The biggest blocker is incomplete visibility into cryptographic dependencies. Many enterprises do not know where cryptography is used across applications, certificates, cloud services, APIs, code signing, and supplier environments. Without that map, teams cannot judge what to migrate first or what business services would be affected by change.
Why This Matters for Security Teams
PQC planning stalls when organisations try to treat cryptography as a simple algorithm swap instead of a dependency discovery problem. The real exposure is hidden in certificates, code signing, API clients, cloud services, backups, vendor integrations, and embedded systems, where crypto is often inherited rather than explicitly owned. That makes inventory, prioritisation, and change impact analysis the hard part, not the mathematics of post-quantum algorithms.
This is why current guidance in the NIST Cybersecurity Framework 2.0 emphasises asset visibility, governance, and risk prioritisation before control changes.
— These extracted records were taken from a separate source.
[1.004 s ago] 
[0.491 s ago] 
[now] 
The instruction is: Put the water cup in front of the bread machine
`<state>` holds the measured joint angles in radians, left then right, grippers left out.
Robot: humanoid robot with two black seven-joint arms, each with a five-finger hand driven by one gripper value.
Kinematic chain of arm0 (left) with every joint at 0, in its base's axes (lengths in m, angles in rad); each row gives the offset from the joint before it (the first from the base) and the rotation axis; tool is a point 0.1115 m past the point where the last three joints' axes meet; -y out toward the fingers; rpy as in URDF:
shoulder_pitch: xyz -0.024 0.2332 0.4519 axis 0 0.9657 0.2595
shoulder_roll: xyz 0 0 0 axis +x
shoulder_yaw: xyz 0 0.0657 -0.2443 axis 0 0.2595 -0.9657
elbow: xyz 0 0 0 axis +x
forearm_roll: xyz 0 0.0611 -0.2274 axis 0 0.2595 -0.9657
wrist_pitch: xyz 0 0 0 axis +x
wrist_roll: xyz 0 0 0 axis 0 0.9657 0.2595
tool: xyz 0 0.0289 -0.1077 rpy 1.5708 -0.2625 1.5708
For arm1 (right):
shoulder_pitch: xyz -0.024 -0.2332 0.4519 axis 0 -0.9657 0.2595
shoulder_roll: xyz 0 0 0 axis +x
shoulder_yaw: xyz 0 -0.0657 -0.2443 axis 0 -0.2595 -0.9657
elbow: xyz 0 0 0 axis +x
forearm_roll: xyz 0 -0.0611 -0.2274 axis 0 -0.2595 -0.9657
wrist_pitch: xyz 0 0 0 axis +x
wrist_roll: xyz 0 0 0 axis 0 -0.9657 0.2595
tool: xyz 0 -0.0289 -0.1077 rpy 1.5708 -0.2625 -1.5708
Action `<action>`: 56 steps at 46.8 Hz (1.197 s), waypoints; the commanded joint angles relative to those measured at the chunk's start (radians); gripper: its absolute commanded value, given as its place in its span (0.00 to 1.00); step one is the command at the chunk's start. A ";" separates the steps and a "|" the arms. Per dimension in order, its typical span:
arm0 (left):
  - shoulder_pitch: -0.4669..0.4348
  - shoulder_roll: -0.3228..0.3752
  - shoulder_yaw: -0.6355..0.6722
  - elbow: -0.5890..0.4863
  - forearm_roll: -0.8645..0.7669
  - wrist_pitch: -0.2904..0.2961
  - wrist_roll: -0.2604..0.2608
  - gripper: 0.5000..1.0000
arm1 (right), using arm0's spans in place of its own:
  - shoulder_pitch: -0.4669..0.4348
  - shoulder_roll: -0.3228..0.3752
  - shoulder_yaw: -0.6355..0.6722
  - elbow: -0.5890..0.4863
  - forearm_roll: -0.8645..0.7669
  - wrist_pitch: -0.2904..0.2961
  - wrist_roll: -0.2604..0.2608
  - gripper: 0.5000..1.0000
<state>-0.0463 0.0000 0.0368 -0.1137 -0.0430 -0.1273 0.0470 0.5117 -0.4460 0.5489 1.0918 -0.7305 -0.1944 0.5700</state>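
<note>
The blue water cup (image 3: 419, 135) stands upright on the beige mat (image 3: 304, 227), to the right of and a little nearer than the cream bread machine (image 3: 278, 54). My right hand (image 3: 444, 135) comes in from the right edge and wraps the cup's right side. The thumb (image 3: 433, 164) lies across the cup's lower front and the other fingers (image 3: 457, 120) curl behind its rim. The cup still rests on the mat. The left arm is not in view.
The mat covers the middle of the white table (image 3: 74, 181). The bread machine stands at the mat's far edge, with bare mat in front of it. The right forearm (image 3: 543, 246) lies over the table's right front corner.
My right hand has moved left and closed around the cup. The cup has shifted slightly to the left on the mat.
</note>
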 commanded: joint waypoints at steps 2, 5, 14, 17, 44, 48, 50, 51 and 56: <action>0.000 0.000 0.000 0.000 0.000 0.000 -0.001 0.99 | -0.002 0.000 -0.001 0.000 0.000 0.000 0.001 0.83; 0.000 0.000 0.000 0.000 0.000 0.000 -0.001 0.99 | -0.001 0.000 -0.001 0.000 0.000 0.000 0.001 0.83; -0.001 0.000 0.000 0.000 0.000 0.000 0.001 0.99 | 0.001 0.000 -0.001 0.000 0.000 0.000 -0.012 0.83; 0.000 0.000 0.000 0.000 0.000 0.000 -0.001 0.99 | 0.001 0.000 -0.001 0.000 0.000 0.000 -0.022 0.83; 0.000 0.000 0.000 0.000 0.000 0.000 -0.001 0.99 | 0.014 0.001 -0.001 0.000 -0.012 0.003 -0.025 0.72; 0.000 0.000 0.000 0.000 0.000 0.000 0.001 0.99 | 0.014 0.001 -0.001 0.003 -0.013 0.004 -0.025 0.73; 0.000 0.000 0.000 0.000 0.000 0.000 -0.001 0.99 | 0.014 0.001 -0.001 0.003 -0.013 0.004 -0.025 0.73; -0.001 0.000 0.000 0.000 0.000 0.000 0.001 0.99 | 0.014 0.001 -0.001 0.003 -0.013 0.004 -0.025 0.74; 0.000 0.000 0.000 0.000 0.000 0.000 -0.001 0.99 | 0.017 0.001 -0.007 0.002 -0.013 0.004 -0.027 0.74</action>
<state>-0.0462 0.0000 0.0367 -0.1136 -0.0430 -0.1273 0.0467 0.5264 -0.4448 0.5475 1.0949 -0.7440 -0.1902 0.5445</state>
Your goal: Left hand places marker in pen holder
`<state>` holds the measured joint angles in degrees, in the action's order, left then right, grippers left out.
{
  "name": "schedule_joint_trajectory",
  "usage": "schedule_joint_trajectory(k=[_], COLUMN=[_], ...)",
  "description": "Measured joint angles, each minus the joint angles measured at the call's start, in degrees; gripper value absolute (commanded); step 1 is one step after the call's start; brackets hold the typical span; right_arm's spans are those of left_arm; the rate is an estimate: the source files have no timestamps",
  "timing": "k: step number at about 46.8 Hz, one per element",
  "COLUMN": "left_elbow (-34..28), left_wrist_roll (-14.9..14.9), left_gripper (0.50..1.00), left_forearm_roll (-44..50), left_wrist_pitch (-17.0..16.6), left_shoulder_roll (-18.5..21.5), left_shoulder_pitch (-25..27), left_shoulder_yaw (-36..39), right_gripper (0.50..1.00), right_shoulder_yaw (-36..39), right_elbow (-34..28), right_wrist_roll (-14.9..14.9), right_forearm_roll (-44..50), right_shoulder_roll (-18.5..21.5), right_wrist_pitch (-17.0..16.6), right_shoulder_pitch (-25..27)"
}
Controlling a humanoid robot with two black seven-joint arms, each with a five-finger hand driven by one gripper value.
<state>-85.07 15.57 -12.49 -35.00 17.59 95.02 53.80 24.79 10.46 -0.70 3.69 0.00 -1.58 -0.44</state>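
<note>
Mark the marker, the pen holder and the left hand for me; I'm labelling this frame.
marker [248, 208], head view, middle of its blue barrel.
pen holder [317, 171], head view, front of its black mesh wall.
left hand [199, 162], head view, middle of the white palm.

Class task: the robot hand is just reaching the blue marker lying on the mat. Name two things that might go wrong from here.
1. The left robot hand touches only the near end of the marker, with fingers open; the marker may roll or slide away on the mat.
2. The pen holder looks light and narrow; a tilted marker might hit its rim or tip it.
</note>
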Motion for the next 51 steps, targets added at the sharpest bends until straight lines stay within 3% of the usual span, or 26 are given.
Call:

NHI Management Group research shows the same pattern in adjacent identity domains: only 5.7% of organisations have full visibility into their service accounts in the Ultimate Guide to NHIs, which is a strong indicator of how often unseen machine dependencies block security programmes.
In practice, many security teams encounter PQC deadlock only after migration deadlines have been announced, rather than through intentional cryptographic discovery and dependency mapping.
How It Works in Practice
Effective PQC planning starts with cryptographic inventory, not procurement. Security teams need to find where asymmetric cryptography is used, which systems depend on it, how long assets must remain trusted, and which third parties will be affected by any change. That includes TLS termination, private CAs, device firmware, authentication flows, document signing, container pipelines, and application libraries that may be several layers removed from the business owner.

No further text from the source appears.